GIVEN INFORMATION START

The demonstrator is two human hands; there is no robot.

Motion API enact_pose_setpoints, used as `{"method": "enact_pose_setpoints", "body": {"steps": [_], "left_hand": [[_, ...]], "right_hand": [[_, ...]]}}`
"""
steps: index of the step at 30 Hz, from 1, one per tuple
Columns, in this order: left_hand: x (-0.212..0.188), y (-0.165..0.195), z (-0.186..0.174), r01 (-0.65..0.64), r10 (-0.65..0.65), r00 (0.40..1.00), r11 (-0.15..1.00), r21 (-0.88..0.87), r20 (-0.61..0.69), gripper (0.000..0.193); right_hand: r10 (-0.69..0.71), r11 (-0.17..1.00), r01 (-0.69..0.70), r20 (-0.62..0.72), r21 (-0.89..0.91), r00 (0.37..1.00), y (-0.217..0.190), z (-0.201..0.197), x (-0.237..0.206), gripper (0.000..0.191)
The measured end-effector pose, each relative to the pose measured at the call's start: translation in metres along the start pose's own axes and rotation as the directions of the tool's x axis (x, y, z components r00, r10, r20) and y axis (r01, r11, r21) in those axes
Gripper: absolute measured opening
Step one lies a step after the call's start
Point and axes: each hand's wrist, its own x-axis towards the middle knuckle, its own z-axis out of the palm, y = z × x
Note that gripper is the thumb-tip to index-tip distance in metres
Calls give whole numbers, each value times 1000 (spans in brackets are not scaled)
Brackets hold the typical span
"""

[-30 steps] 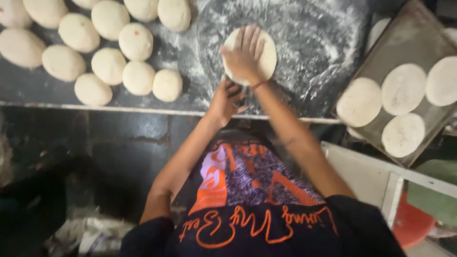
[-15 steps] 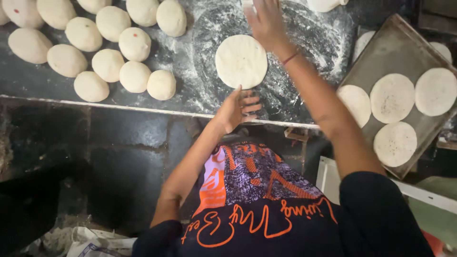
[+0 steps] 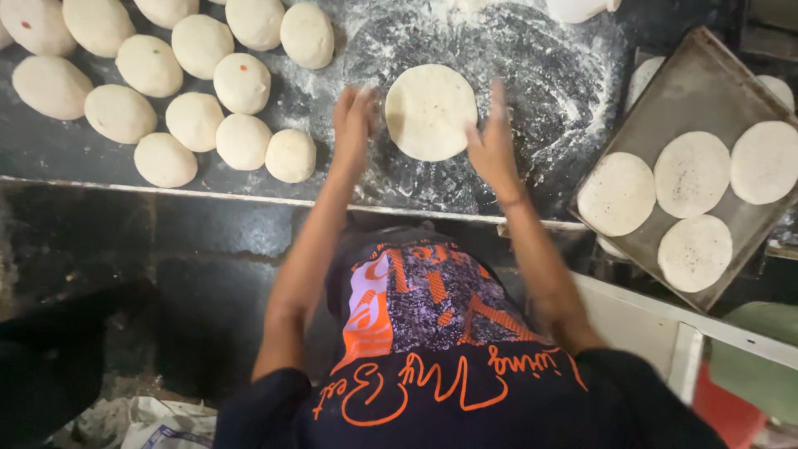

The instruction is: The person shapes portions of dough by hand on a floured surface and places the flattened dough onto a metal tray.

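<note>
Hands: your left hand [image 3: 353, 116] and right hand [image 3: 492, 141] were open, flanking the flat round dough disc [image 3: 431, 111].
Tray: the grey metal baking tray [image 3: 706, 91] held flattened dough rounds [image 3: 692, 173].

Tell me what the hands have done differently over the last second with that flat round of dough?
A second ago the right hand pressed on the dough disc, then reached up past it. Now it is back beside the disc, and the left hand has moved up to the disc's other side; neither hand touches it. The dough balls and the tray of flat rounds stayed put.
</note>
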Motion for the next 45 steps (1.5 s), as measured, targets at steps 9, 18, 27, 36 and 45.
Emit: {"method": "enact_pose_setpoints", "body": {"steps": [9,18,27,36,45], "left_hand": [[129,25,65,-449,-13,854,488,748,520,46],[149,43,81,-562,-239,675,447,696,698,43],[137,23,39,-550,139,662,758,351,736,39],[37,15,-30,31,-64,971,989,141,229,28],[-3,46,5,-101,75,993,945,310,94,34]], "right_hand": [[651,-123,-388,370,913,663,-7,20,-70,39],[381,907,-284,-319,309,868,-76,-9,-21,39],[-57,997,64,200,-33,978,-53,48,104,80],[115,937,-152,-134,-313,984,-106,33,56,79],[-33,960,84,187,-267,982,-86,57,47,112]]}}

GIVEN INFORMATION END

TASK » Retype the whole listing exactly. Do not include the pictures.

ANSWER SECTION »
The demonstrator is two human hands; there is no robot.

Motion API enact_pose_setpoints, used as `{"method": "enact_pose_setpoints", "body": {"steps": [_], "left_hand": [[_, ...]], "right_hand": [[_, ...]]}}`
"""
steps: index of the step at 30 Hz, from 1, one per tuple
Columns, in this order: left_hand: x (-0.212..0.188), y (-0.165..0.195), z (-0.186..0.174), r01 (-0.65..0.64), r10 (-0.65..0.65), r00 (0.40..1.00), r11 (-0.15..1.00), r21 (-0.88..0.87), r20 (-0.61..0.69), gripper (0.000..0.193); right_hand: r10 (-0.69..0.71), r11 (-0.17..1.00), r01 (-0.69..0.70), r20 (-0.62..0.72), r21 (-0.89..0.91), r00 (0.37..1.00), y (-0.217..0.190), z (-0.201..0.197), x (-0.237..0.206), gripper (0.000..0.191)
The measured end-effector pose, each relative to the pose measured at the call's start: translation in metres along the start pose's own axes and rotation as the directions of the tool's x axis (x, y, z components r00, r10, r20) and y axis (r01, r11, r21) in those axes
Gripper: absolute measured opening
Step one lies a step after the call's start
Point and axes: each hand's wrist, its own x-axis towards the middle knuckle, its own z-axis out of the palm, y = z × x
Note that gripper is the thumb-tip to index-tip distance in metres
Calls give whole numbers, each value times 1000 (spans in brackets are not scaled)
Brackets hold the typical span
"""

[-30 steps] 
[-15 steps] 
[+0 steps] 

The instruction is: The person shapes portions of dough by hand on a floured surface and places the flattened dough onto a metal tray.

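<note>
Hands: your left hand [image 3: 353, 116] and right hand [image 3: 492, 141] were open, flanking the flat round dough disc [image 3: 431, 111].
Tray: the grey metal baking tray [image 3: 706, 91] held flattened dough rounds [image 3: 692, 173].

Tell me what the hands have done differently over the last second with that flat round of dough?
A second ago the right hand pressed on the dough disc, then reached up past it. Now it is back beside the disc, and the left hand has moved up to the disc's other side; neither hand touches it. The dough balls and the tray of flat rounds stayed put.
</note>
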Motion for the next 45 steps (1.5 s), as measured, targets at steps 9, 18, 27, 36 and 45.
Emit: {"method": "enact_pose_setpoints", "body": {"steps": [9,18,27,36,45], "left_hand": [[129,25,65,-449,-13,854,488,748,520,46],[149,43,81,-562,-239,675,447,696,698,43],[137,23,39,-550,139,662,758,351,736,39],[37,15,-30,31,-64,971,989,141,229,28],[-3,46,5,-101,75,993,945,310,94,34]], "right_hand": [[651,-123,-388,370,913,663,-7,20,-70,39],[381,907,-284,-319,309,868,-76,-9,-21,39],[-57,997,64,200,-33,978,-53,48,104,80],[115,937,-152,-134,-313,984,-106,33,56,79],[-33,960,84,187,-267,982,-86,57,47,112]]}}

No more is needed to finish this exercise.